Try it: Would you please return the lines of the entries below starting at the line that has "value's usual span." and ending at the line that has "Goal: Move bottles", both included, exactly as they are?

Provided information:
-- Opening Marker --
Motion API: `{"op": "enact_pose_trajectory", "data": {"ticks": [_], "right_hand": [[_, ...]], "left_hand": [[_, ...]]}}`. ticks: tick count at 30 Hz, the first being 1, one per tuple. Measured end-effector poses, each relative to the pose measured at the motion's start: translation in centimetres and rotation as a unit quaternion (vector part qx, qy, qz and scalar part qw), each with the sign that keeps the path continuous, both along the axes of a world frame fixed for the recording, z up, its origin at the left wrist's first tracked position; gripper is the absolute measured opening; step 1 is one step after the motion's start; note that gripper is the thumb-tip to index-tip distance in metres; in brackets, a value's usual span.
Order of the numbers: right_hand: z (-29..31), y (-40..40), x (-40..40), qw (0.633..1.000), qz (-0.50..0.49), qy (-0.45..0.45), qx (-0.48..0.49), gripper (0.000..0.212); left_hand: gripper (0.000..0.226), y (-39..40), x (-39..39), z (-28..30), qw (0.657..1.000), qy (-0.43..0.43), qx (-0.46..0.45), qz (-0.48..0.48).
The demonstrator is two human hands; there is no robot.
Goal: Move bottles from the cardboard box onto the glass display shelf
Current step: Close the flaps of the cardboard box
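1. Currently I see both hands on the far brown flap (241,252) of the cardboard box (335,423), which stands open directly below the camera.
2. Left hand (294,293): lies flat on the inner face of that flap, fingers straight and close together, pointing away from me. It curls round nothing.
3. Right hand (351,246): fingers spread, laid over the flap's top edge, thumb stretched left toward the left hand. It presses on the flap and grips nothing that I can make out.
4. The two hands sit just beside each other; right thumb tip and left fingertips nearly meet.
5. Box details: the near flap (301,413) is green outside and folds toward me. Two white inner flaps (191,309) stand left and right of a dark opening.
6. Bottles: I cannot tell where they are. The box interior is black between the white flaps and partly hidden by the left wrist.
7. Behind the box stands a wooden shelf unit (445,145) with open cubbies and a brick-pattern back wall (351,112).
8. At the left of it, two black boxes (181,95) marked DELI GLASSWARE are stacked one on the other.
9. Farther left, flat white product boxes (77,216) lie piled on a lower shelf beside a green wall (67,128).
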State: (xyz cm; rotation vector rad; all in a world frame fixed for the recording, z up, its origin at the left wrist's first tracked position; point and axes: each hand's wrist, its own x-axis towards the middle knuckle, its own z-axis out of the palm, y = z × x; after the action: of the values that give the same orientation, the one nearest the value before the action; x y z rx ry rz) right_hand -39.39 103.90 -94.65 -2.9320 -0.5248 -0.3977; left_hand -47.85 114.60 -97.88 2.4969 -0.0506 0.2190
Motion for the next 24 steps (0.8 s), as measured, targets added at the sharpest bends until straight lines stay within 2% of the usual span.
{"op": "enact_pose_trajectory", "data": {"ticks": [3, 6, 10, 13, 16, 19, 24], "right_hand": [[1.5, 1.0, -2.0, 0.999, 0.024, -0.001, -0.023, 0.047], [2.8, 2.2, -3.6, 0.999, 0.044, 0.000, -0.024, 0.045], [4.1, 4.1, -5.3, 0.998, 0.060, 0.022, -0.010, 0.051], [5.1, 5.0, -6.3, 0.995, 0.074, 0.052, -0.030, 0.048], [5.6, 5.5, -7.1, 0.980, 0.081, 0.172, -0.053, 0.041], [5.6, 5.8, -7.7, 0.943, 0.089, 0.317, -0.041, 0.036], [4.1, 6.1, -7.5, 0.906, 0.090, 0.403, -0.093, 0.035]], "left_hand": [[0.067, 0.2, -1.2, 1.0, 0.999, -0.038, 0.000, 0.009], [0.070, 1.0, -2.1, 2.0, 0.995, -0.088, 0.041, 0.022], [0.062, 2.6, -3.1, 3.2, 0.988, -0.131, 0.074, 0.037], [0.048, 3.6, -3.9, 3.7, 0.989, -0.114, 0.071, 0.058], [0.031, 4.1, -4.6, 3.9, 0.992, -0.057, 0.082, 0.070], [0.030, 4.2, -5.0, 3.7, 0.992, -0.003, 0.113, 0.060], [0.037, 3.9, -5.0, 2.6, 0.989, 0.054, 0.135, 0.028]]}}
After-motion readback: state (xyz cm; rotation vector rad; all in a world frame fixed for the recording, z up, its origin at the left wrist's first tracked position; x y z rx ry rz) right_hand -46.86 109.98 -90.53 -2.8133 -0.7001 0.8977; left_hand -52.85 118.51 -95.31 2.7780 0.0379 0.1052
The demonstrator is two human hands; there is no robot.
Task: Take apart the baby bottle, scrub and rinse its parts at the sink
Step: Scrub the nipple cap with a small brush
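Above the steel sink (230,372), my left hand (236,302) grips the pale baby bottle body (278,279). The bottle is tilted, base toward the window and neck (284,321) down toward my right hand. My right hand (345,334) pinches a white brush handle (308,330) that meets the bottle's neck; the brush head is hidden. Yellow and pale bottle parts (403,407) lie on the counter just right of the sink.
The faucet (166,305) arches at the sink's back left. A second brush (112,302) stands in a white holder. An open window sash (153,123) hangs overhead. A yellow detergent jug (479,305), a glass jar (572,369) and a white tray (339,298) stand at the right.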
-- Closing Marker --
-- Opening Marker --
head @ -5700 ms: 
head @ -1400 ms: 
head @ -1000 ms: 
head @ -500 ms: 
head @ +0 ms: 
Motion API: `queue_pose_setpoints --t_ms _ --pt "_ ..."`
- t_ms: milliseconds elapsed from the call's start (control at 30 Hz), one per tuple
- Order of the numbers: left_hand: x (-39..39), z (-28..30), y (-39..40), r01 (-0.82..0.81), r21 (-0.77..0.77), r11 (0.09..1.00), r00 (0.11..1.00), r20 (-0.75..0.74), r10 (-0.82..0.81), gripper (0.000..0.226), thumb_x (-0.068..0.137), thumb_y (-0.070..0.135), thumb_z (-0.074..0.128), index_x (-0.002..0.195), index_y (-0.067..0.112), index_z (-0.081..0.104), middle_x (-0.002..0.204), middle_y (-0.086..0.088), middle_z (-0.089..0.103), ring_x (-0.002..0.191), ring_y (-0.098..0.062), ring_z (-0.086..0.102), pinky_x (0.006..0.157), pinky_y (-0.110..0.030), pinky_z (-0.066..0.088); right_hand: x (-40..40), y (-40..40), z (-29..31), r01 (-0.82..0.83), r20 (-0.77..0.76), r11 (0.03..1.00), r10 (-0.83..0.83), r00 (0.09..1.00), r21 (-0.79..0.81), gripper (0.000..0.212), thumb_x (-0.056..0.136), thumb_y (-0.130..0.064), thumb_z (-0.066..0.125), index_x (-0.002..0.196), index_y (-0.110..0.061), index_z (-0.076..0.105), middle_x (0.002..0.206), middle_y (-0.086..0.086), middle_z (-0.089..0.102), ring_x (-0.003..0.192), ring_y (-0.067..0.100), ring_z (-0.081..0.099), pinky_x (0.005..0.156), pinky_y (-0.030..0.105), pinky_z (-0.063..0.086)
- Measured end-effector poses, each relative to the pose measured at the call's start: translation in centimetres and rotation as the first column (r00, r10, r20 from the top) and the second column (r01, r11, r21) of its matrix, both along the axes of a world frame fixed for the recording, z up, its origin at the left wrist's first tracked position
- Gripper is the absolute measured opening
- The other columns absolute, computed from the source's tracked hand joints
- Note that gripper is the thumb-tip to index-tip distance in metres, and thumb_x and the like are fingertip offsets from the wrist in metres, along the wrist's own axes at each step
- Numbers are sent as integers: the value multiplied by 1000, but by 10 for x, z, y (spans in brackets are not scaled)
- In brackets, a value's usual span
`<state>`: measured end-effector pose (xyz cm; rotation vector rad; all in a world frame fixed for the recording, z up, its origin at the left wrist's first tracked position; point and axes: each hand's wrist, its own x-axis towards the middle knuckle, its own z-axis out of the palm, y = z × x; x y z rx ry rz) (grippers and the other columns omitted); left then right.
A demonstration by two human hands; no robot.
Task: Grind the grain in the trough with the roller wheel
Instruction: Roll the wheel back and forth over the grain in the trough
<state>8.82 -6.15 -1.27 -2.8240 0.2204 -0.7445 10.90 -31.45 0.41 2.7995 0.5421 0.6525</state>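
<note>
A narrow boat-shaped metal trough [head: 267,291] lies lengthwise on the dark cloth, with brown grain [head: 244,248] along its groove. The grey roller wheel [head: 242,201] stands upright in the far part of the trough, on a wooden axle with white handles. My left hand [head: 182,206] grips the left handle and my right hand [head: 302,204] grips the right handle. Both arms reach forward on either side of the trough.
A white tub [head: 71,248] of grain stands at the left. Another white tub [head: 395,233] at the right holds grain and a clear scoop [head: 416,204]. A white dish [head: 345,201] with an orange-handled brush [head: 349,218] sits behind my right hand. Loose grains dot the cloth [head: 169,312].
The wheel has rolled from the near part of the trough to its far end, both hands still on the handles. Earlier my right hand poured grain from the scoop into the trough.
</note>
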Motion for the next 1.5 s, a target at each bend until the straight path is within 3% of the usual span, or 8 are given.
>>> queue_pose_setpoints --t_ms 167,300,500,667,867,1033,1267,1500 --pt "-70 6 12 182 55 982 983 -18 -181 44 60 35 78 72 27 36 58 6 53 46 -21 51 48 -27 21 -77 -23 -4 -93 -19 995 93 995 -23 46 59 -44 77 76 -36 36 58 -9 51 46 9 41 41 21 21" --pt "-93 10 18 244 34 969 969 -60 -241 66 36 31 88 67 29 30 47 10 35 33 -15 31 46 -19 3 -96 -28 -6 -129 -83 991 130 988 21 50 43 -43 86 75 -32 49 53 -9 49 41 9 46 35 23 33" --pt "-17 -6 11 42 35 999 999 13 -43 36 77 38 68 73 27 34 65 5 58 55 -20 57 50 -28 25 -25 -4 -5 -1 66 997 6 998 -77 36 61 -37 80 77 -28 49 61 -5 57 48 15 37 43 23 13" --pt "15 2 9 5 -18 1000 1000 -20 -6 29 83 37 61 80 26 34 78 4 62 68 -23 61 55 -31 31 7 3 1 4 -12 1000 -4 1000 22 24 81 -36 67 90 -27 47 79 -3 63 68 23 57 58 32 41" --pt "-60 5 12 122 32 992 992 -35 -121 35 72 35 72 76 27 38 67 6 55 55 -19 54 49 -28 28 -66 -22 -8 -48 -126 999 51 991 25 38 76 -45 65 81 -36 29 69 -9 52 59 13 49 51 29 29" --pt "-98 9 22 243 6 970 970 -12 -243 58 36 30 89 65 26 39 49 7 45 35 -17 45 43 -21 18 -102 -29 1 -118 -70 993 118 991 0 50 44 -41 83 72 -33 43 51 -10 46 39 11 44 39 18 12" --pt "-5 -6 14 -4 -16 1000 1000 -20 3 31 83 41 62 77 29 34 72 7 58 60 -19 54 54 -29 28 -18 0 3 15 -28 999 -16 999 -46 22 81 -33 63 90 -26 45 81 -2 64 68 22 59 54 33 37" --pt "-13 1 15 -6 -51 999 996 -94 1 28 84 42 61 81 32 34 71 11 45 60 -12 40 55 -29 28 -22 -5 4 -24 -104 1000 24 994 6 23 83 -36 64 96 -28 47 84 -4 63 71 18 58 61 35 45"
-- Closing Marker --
Task answer:
Motion API: `{"op": "enact_pose_trajectory", "data": {"ticks": [_], "right_hand": [[_, ...]], "left_hand": [[_, ...]]}}`. ticks: tick count at 30 Hz, the first being 1, one per tuple. Measured end-effector poses, each relative to the pose measured at the motion's start: translation in centimetres and rotation as a unit quaternion (vector part qx, qy, qz and scalar part qw), each with the sign that keeps the path continuous, both along the axes of a world frame fixed for the recording, z up, its origin at the left wrist's first tracked position; gripper is the absolute measured opening; step 1 is one step after the motion's start; note that gripper is the thumb-tip to index-tip distance in metres; in brackets, a value's usual span.
Order of the numbers: right_hand: z (-29..31), y (-40..40), x (-40..40), qw (0.633..1.000), qz (-0.50..0.49), qy (-0.45..0.45), qx (-0.48..0.49), gripper (0.000..0.212); left_hand: gripper (0.000..0.226), y (-39..40), x (-39..39), z (-28..30), qw (0.657..1.000), qy (-0.43..0.43), qx (-0.46..0.45), qz (-0.48..0.48).
The demonstrator is two human hands; there is no robot.
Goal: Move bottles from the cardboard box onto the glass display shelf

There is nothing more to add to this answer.